Finding Libc

So,  as you know, I've been tooling around with the LLVM IR syntax and the Gold Parser framework. I have the scaffolding for the CIL conversion 90% done, and I am almost ready to parse the "Hello world" code found in the LLVM documentation. There is just one catch. In the Hello world, there is a call to an external standard io library function called puts(). Those fimilar with C/C++ would know that you include the standard header, #include <stdio> or #include <stdio.h> and you magically gain access to this function.

Porting that specific line into CIL would be easy, i'd just replace any puts call with a WriteLine call included in the standard System Library. This is fine to get the sample code running, but it is not a solution going forward. I need to get a list of basic libc commands and rewrite them to work with the System library in the CLI.


DotGnu Project Resurrected?

Years ago (around 2003-2004), the GNU community was really interested in CIL (at the time called MSIL) and its potential to have a common assembly language across disparate systems. One very real problem with *inx development is the fragmentation of libraries. C# was going to solve that problem (I posit that LLVM IR has effectively solved the problem....but thats my opinion). Many open source projects rose to the occasion of "Freeing" .net and MSIL from the hands of Microsoft. From that rush, we have great frameworks like Mono (and i believe Microsoft felt massive pressure, and decided to release most of the .net framework source under the MS-PL, a fairly open license). Lots of these frameworks died or became less interesting, especially as LLVM finished CLANG, etc.

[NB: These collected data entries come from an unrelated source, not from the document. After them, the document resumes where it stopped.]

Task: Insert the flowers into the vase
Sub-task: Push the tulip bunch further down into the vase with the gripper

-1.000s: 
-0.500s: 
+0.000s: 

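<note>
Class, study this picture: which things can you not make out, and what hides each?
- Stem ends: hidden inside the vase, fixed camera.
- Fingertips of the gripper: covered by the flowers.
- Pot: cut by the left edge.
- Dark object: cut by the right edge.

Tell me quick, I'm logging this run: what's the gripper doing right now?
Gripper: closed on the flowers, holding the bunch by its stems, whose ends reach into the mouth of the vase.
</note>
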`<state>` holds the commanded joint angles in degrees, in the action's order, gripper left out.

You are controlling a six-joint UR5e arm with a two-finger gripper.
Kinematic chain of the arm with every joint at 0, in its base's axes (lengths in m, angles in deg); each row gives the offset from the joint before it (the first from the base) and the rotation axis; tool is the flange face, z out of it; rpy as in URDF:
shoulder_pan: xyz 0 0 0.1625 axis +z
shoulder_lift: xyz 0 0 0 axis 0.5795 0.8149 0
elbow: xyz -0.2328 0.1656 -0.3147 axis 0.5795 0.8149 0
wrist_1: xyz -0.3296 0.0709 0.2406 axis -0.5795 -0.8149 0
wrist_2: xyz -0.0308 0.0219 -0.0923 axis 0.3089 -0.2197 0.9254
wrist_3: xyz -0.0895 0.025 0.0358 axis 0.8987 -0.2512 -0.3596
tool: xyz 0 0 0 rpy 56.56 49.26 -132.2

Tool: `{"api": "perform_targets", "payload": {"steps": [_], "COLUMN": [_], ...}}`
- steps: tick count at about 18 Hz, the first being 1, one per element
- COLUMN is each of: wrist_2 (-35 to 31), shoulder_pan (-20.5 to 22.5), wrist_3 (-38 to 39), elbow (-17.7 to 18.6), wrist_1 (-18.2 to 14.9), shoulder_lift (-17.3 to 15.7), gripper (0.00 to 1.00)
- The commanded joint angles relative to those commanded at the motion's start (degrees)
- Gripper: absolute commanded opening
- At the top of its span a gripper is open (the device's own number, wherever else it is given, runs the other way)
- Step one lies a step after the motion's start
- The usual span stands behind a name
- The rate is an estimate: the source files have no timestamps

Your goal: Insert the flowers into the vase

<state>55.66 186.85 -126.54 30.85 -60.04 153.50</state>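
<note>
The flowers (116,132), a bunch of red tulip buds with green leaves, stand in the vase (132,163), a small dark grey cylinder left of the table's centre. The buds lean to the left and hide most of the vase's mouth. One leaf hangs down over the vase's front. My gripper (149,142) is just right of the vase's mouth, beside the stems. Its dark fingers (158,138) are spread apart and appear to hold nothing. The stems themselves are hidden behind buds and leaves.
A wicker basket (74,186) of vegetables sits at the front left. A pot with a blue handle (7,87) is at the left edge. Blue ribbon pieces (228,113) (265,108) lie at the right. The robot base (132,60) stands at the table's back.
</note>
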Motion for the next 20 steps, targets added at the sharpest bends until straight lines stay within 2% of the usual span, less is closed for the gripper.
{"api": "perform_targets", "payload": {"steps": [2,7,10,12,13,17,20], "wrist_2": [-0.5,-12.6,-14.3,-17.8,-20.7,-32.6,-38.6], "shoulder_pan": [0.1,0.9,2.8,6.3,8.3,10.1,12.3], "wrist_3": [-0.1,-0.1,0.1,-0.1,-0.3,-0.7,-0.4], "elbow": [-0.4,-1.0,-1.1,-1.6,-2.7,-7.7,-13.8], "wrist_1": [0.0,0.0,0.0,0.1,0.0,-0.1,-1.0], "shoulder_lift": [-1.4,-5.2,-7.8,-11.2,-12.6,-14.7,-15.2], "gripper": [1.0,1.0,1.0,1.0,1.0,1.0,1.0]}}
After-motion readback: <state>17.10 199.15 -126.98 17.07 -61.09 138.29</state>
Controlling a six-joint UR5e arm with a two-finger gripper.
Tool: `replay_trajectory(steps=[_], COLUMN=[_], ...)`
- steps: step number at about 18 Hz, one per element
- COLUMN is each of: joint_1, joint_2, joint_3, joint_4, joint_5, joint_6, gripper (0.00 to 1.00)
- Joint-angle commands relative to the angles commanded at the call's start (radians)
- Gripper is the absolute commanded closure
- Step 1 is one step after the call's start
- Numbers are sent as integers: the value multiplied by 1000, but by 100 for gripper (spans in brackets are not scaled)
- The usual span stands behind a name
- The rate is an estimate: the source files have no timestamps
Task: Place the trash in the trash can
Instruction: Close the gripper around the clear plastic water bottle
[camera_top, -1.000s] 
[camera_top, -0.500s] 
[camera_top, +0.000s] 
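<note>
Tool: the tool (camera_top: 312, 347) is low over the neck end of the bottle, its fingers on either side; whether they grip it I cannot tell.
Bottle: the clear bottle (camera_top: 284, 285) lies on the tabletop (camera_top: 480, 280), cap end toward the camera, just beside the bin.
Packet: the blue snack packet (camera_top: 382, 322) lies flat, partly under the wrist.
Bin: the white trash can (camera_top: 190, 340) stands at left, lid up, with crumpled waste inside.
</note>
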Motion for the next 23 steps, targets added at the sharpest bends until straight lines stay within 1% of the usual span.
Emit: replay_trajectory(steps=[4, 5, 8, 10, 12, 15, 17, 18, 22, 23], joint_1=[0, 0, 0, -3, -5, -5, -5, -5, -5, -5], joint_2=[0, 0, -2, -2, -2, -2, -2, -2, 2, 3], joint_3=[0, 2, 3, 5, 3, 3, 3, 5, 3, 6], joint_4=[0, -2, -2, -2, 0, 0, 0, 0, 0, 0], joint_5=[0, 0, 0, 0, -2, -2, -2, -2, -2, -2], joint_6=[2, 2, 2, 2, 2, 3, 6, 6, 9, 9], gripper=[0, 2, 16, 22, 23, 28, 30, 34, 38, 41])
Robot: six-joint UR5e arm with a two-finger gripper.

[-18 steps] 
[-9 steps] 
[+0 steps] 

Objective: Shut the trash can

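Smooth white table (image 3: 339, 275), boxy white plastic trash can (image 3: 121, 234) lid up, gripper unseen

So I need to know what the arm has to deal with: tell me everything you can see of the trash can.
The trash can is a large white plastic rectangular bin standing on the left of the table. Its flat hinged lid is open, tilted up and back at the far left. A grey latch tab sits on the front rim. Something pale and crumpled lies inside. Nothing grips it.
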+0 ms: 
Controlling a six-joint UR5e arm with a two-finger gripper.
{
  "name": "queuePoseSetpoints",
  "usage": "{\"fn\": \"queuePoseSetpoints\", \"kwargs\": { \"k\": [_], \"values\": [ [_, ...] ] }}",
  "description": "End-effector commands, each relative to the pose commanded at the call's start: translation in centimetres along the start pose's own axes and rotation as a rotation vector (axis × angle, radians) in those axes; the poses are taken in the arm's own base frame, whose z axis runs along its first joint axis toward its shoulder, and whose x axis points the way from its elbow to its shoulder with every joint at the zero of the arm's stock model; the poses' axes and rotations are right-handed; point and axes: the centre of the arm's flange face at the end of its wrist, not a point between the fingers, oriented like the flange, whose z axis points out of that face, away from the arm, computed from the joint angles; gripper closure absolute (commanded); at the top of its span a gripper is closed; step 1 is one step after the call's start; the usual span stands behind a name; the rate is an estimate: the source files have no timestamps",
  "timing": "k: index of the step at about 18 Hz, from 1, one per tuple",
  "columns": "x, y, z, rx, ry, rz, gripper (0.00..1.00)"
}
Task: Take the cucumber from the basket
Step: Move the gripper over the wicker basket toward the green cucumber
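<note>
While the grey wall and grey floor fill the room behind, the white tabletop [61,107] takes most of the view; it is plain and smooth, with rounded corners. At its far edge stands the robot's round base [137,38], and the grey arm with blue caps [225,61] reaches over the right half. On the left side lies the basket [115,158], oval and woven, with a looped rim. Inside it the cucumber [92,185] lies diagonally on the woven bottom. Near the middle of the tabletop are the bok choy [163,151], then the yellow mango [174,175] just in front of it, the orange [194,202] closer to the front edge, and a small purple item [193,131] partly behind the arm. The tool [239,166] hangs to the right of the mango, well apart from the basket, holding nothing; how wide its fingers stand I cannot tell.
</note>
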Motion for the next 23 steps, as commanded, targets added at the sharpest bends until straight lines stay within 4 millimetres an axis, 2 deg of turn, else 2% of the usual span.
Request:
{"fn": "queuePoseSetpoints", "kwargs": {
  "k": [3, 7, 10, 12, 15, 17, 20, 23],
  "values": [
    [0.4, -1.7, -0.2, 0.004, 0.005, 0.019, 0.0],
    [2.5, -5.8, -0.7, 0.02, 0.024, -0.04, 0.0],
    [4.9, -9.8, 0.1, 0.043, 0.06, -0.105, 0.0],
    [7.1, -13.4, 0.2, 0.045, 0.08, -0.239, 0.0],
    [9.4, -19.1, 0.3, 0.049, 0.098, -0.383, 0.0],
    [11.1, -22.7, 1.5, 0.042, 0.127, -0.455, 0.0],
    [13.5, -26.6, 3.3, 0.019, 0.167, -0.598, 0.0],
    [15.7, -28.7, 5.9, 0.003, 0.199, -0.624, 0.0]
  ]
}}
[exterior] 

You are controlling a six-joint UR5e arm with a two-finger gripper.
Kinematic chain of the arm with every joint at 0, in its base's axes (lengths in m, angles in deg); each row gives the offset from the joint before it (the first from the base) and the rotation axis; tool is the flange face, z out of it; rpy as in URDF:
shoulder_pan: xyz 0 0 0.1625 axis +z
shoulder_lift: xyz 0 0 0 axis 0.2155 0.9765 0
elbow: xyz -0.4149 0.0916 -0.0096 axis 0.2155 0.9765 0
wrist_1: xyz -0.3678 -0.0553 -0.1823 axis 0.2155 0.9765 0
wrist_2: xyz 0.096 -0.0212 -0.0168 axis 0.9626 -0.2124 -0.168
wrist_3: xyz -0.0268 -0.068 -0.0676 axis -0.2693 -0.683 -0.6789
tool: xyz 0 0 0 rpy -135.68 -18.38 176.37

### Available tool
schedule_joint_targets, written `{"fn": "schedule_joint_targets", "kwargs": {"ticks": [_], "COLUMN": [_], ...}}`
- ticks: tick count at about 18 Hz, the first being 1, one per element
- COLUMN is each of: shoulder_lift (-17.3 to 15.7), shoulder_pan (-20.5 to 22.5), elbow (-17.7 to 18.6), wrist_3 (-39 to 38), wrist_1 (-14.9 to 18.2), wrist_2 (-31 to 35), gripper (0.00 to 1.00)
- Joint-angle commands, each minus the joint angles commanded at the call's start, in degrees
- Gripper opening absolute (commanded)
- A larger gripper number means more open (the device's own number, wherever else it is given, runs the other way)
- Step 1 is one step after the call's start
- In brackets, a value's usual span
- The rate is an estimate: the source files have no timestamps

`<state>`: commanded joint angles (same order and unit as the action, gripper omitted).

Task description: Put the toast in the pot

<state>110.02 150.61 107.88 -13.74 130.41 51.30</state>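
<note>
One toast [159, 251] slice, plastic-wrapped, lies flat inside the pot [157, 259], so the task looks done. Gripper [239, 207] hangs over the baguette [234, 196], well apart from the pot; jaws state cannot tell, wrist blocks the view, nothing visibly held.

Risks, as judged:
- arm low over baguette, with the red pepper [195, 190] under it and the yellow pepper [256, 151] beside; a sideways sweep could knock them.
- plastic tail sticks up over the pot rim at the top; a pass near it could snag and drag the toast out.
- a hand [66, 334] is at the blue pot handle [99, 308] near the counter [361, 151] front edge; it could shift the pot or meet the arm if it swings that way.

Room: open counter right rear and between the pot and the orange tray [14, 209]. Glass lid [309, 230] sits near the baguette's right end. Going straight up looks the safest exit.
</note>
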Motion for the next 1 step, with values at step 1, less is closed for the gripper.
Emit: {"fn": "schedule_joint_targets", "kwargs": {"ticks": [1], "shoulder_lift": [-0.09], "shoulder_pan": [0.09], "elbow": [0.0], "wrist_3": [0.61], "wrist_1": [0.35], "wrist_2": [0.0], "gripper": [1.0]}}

Fast forward to today, and my need to basically port large portions of libc to .net. It seems DotGnu has already done this. Its under the GPL, but for my purposes, I dont care. This is a proof of concept and once i've finished getting things working, there could be a discussion of the merits of using MIT/X11 based licenses, etc. DotGnu has a module called pnetC, that includes a fairly feature complete port of libc to CIL.

Now that I have a CIL port of libc, its a matter of getting a list of all libc functions and adding the namespace to the call of that method. I'll test this functionality with the puts() function in the example code. This is a much better use of time, then just getting WriteLine to work (though i still may do that, just to get a clean parsing structure finished in the next few hours).